The listing below should be written out word for word, with its pictures removed.

···

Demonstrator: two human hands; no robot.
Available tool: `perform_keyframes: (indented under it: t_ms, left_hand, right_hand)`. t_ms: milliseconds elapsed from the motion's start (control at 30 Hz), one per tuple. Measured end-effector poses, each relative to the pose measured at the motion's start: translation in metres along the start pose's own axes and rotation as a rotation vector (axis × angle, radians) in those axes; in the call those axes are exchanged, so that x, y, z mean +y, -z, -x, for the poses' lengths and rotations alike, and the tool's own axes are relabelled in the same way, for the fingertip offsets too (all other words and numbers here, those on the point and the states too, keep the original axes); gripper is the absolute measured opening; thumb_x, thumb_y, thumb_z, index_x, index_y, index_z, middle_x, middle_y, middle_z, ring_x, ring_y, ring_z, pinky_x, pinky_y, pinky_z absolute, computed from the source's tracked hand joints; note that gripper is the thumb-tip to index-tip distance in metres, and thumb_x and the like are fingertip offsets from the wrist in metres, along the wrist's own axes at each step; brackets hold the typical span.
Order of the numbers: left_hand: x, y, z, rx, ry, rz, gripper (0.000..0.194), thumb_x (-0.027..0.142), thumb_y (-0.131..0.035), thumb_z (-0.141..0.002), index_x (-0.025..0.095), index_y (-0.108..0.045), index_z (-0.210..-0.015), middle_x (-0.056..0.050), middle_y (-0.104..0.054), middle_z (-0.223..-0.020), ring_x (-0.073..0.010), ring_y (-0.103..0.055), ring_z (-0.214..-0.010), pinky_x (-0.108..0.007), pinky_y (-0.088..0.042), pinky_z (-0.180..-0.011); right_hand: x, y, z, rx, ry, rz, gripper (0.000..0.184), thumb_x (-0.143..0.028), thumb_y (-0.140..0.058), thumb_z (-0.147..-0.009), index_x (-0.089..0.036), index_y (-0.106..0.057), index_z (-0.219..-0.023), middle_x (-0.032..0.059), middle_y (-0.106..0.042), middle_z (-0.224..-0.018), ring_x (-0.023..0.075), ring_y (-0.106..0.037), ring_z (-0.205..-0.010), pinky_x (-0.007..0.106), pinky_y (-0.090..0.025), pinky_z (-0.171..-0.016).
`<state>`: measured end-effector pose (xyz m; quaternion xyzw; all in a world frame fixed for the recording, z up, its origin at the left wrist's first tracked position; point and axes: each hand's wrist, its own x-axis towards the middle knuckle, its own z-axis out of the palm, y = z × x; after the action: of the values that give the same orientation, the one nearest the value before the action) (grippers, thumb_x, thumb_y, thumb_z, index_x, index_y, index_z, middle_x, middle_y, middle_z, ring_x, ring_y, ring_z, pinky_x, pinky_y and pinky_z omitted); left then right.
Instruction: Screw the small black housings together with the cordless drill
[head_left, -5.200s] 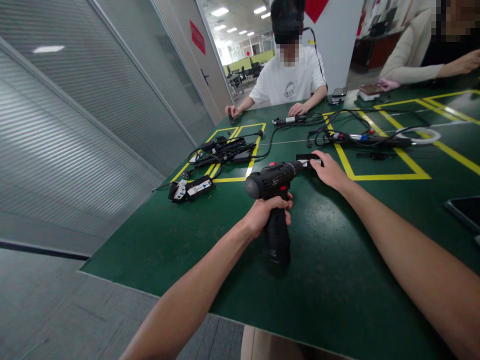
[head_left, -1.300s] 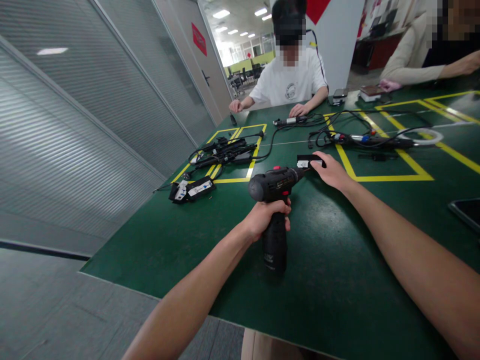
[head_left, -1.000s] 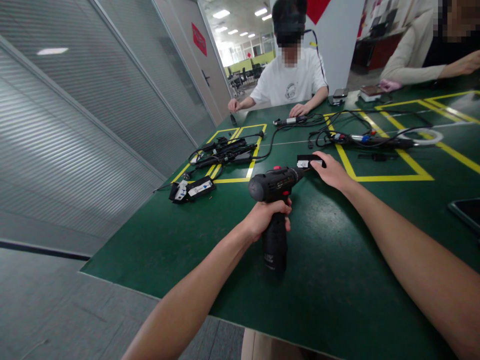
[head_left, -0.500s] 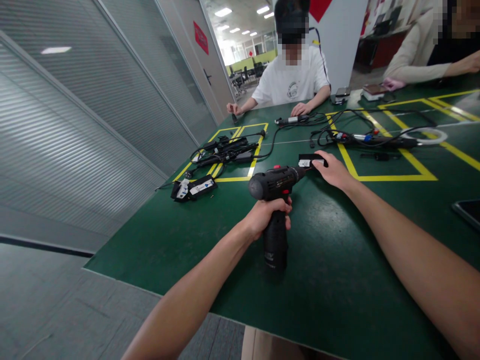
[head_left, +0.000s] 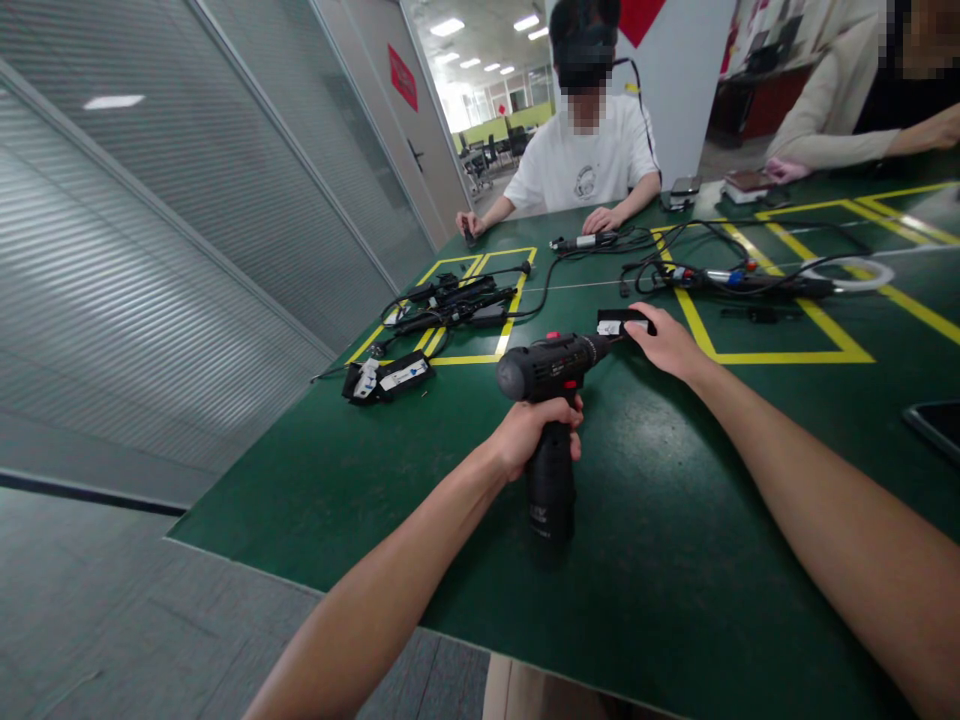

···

§ **Finished task**
Demonstrator: two human hands; no robot.
Available tool: `perform_keyframes: (indented under it: t_ms, left_hand, right_hand)`. t_ms: milliseconds elapsed from the motion's start (control at 30 Hz), one per tuple. Measured end-effector poses, each relative to the pose measured at the motion's start: translation in metres along the start pose's own axes and rotation as a rotation vector (axis × angle, radians) in those axes; in the call those axes are exchanged, so that x, y, z mean +y, -z, -x, for the poses' lengths and rotations alike, and the tool's own axes are relabelled in the same way, for the fingertip offsets too (all other words and numbers here, those on the point and the states too, keep the original axes); gripper is the absolute measured opening; thumb_x, thumb_y, thumb_z, index_x, index_y, index_z, middle_x, middle_y, middle_z, ring_x, ring_y, ring_z, pinky_x, pinky_y, pinky_z absolute, computed from the source's tracked hand joints; note that gripper is the thumb-tip to index-tip distance in metres, and thumb_x and the like are fingertip offsets from the wrist in metres, along the wrist's own axes at each step; brackets hold the typical span.
Order of the numbers: left_hand: x, y, z, rx, ry, rz, gripper (0.000..0.194), thumb_x (-0.027..0.142), thumb_y (-0.131..0.035), thumb_z (-0.141..0.002), index_x (-0.025..0.095), index_y (-0.108..0.045), index_z (-0.210..-0.015), middle_x (-0.056..0.050), middle_y (-0.104..0.054), middle_z (-0.223..-0.020), ring_x (-0.073..0.010), ring_y (-0.103..0.055), ring_z (-0.214..-0.010), pinky_x (-0.108..0.007), pinky_y (-0.088..0.042), pinky_z (-0.180..-0.011); right_hand: x, y, z, rx, ry, rz, gripper (0.000..0.184), thumb_x (-0.143..0.028), thumb_y (-0.140..0.058), thumb_z (-0.147..-0.009), index_x (-0.089..0.036), index_y (-0.106..0.057), index_z (-0.219..-0.023), middle_x (-0.032..0.059), middle_y (-0.106..0.042), middle_z (-0.224..-0.018), ring_x (-0.023..0.075), ring_y (-0.106..0.037), ring_z (-0.205..-0.010), pinky_x (-0.007..0.106), pinky_y (-0.090..0.025), pinky_z (-0.171..-0.016).
`<state>`: measured end-effector pose (xyz m; quaternion xyzw; all in a world frame fixed for the recording, z up, its origin at the left wrist's first tracked position; point and axes: each hand's wrist, its own x-axis towards the middle knuckle, its own z-axis out of the palm, y = z × x; after the action: of the values that give the same orientation, the one nearest the value before the action) (grippers, thumb_x, thumb_y, thumb_z, index_x, index_y, index_z, middle_x, middle_y, middle_z, ring_x, ring_y, ring_z, pinky_x, pinky_y and pinky_z omitted); left then right.
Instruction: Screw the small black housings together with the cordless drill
[head_left, -5.200s] 
[head_left, -1.300s] 
[head_left, -1.000s] 
[head_left, -0.500s] 
[head_left, +0.000s] 

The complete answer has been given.